● **PROBLEM REQUIREMENTS**:
Transcribe the listing underneath, keeping each word exact and omitting the images.

------------------------------

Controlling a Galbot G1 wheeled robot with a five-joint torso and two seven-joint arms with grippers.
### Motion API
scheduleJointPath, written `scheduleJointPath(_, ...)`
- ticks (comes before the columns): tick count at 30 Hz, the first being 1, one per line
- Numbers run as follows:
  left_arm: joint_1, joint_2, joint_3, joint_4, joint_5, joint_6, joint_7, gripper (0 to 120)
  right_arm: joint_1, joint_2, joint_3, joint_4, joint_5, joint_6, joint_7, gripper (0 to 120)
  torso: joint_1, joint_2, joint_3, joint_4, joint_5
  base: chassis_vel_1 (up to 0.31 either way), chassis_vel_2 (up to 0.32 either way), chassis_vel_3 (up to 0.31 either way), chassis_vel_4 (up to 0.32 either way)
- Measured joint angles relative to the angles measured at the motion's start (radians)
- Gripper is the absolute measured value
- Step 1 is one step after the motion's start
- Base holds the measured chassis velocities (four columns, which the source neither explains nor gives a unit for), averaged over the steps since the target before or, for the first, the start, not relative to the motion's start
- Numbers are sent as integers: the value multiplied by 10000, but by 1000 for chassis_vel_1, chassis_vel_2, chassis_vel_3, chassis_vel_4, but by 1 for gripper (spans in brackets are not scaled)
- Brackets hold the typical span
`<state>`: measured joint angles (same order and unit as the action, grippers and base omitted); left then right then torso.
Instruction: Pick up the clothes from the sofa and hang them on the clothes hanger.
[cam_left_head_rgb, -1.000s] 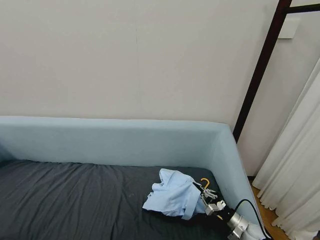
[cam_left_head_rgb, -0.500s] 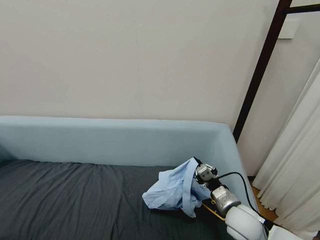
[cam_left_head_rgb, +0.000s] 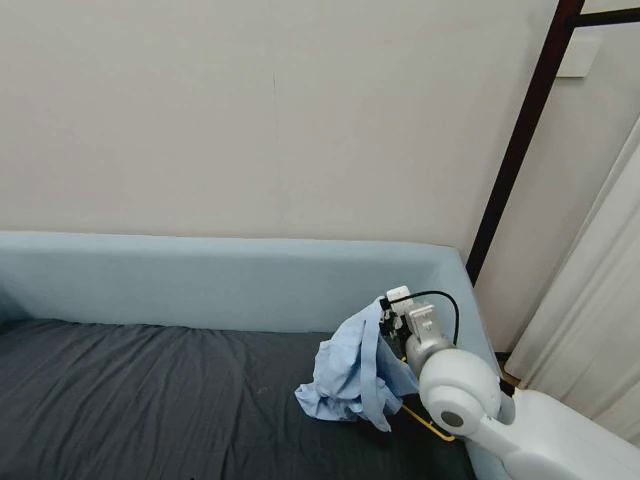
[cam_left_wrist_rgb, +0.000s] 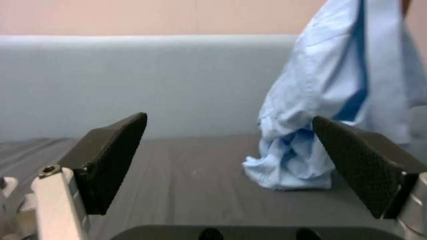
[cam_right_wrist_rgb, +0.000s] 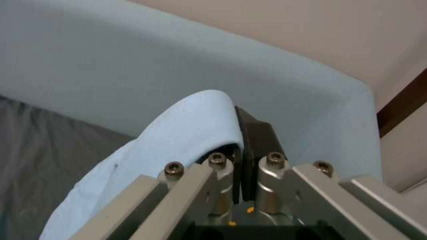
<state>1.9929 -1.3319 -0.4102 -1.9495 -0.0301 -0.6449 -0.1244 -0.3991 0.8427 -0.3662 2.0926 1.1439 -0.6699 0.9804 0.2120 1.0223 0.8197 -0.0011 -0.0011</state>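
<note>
Up goes the right pincer (cam_left_head_rgb: 393, 310), higher than a moment ago, pinching a fold of the crumpled light-blue cloth shirt (cam_left_head_rgb: 352, 372), whose lower end trails on the dark grey seat (cam_left_head_rgb: 150, 400) of the pale blue upholstered sofa (cam_left_head_rgb: 200, 285). The left pincer (cam_left_wrist_rgb: 228, 127) hovers low, spread wide.

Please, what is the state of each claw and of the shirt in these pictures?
shirt: gripped at its top, partly lifted, lower end resting on the sofa seat.
right claw: shut on the shirt, above the seat.
left claw: open, holding nothing, low over the seat.
</note>
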Motion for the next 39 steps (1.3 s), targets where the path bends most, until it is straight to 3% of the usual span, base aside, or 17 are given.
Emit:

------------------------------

● **SOLVED PROBLEM**:
Controlling a Galbot G1 wheeled robot with a five-joint torso and two seven-joint arms with grippers.
### Motion API
scheduleJointPath, written `scheduleJointPath(_, ...)`
- ticks (comes before the columns): tick count at 30 Hz, the first being 1, one per line
- Numbers run as follows:
  left_arm: joint_1, joint_2, joint_3, joint_4, joint_5, joint_6, joint_7, gripper (0 to 120)
  right_arm: joint_1, joint_2, joint_3, joint_4, joint_5, joint_6, joint_7, gripper (0 to 120)
  torso: joint_1, joint_2, joint_3, joint_4, joint_5
  base: chassis_vel_1 (up to 0.31 either way), chassis_vel_2 (up to 0.32 either way), chassis_vel_3 (up to 0.31 either way), chassis_vel_4 (up to 0.32 either way)
- Measured joint angles relative to the angles measured at the motion's start (radians)
- Gripper is the absolute measured value
- Step 1 is one step after the motion's start
- Base holds the measured chassis velocities (four columns, which the source neither explains nor gives a unit for), averaged over the steps since the target before or, for the first, the start, not relative to the motion's start
- Numbers are sent as integers: the value multiplied by 10000, but by 1000 for chassis_vel_1, chassis_vel_2, chassis_vel_3, chassis_vel_4, but by 1 for gripper (spans in brackets are not scaled)
- Brackets hold the typical span
`<state>`: measured joint angles (same order and unit as the action, grippers and base omitted); left then right then torso.
Instruction: Pick up the clothes from the sofa and hang them on the clothes hanger.
[cam_left_head_rgb, -1.000s] 
[cam_left_head_rgb, -0.500s] 
[cam_left_head_rgb, +0.000s] 
[cam_left_wrist_rgb, +0.000s] 
[cam_right_wrist_rgb, +0.000s] 
<state>1.9929 -1.3319 -0.4102 -1.9495 -0.0301 -0.6449 -0.1244 -0.3991 0.8427 -0.3662 2.0926 1.1439 -0.6699 0.9804 0.2120 1.0223 0.8197 -0.0011 -0.0011</state>
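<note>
Up goes the right pincer (cam_left_head_rgb: 393, 310), higher than a moment ago, pinching a fold of the crumpled light-blue cloth shirt (cam_left_head_rgb: 352, 372), whose lower end trails on the dark grey seat (cam_left_head_rgb: 150, 400) of the pale blue upholstered sofa (cam_left_head_rgb: 200, 285). The left pincer (cam_left_wrist_rgb: 228, 127) hovers low, spread wide.

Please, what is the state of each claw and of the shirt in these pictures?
shirt: gripped at its top, partly lifted, lower end resting on the sofa seat.
right claw: shut on the shirt, above the seat.
left claw: open, holding nothing, low over the seat.
</note>
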Motion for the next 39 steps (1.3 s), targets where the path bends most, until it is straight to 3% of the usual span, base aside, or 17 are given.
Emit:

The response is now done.